Latest horror movie follows the lost-footage style of horror presentation
Blame the “Blair Witch Project.” In 1999, it came out in theaters and scared the pants off everyone. Then again, that’s what horror movies are supposed to do: scare the pants off you. However, the “Blair Witch Project” did what only a handful had done in the past; it told you the story was real, and that someone had found their footage and was now turning it into a feature-length film and making a ton of money on it. Now, everyone is jumping on the Found-Footage genre. Some are better than others, some are frightening and some are just plain silly. “Grave Encounters” manages to be both frightening and silly, and doesn’t do too bad a job at it.
The film opens in the typical way of found-footage films: an explanation of how the footage was found. In this case, it’s the former producer of a ghost-hunting type show called “Grave Encounters.” He explains that they went into an asylum in Maryland to film an episode and never made it out, but their footage survived. While this is quickly becoming cliché, and almost tiresome, it is key to the genre.
“Grave Encounters” takes a glimpse into the world of ghost-hunting television shows that viewers have always wondered about, whether or not it’s a glimpse based in fact. A psychic is brought into the building and over-dramatically stands over a bathtub in one of the asylum’s rooms, calling out to spirits and claims he was speaking to a woman who killed herself in said tub.
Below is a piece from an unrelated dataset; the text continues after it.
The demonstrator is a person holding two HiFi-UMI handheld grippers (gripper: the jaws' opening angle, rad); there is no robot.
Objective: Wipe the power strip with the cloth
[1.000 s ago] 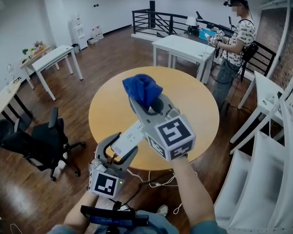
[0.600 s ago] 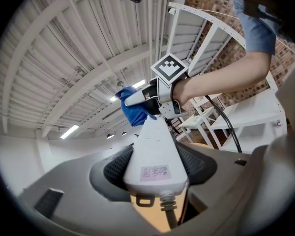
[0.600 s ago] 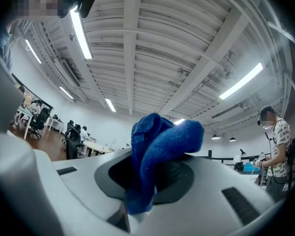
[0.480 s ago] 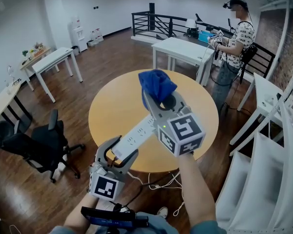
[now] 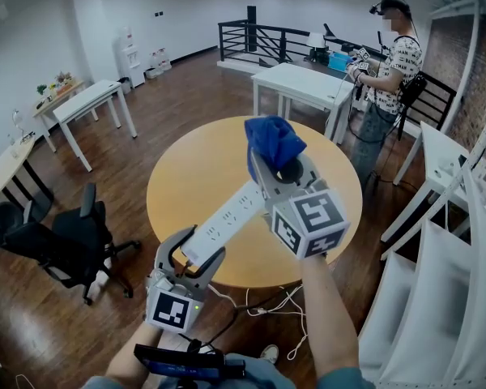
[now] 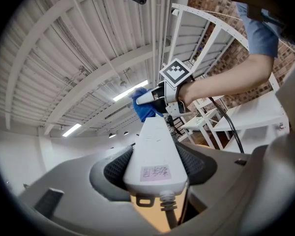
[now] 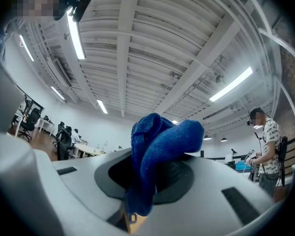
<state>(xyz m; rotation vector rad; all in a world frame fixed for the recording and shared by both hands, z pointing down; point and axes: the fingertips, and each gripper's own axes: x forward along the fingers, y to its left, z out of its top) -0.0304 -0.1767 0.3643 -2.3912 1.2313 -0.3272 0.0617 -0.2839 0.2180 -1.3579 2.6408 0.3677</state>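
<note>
1. Round yellow wooden bench (image 5: pixel 186 177): nothing rests on it. Both task items are held in the air above its near half, likely so all faces of the strip can be reached.
2. Long white plastic power strip (image 5: pixel 225 221): lifted clear of the bench, over its near edge.
   - The long axis runs from that near edge toward the bench centre, and the far end is tilted upward, since the left gripper view looks along it to the ceiling.
   - The socket face is turned up toward the head view.
   - The cord end points back at the person and the free end points at the cloth.
3. Left hand-held gripper (image 5: pixel 196 254): just off the bench's near edge, clenched on the strip's cord end (image 6: pixel 155 154). The pads press both long sides. Holding by the tail leaves almost the full length free for wiping.
4. Right hand-held gripper (image 5: pixel 277 168): above the bench centre, at the strip's far end, clamped on the cloth (image 7: pixel 160 146). The cloth sticks out past the jaws, so fabric rather than plastic would meet the strip.
5. Bunched blue knit cloth (image 5: pixel 271 140): above the bench centre, at or just past the strip's far tip. I can't tell whether it is touching. My read is that a stroke is at its far end.
6. Pale cable (image 5: pixel 255 300): drops from the cord end below the bench's near edge, slack.
</note>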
Once he is finished proclaiming, the host of the show yells cut and the psychic begins laughing. “Too much,” he asks, mimicking his own mannerisms, sending the whole crew into laughter. Later, the host even bribes the groundskeeper into saying he saw a ghost in the court yard, all for the sake of hyping up their show.
This is a film that likes to keep all its scares in one basket, and that basket is the last forty-five minutes of the film. Very few scares are seen before then, and the ones that are simply jump out at you; all but yelling “boo!” However, once “Grave Encounters” begins that terrifying descent into madness it doesn’t stop. There is departure from the usual scares of an asylum; playing with time and space and making the audience feel claustrophobic along with the characters. Lucky for “Grave Encounters,” not all the scary moments were revealed in the trailer. In the trailer, one shot of a girl in the corner, eerily reminiscent of the “Blair Witch Project” barely holds a candle to some of the other scares the cast encounters.
Without delving into spoilers, the ending was both expected and unexpected. It was not something that stuck with me after I saw it, though it may just be that I don’t frequently find myself in asylums on a regular basis. I definitely was scared pants-less in the final act of the film, but not to the after-movie nightmare extreme.
Of all the found-footage films coming out this year, as well as the ones of previous years, “Grave Encounters” breathes a bit of freshness into the genre. While it did use a lot of techniques of previous films, it almost needed to in order to keep away from confusion. It was definitely scary, sometimes horrifying, but it was not something that kept me up at night. It is a film that is definitely worth a watch, if not for the laughs in the beginning of the film while watching the bumbling crew attempt to make scares where there aren’t any, and continuing to laugh when they realize they didn’t need to make anything up.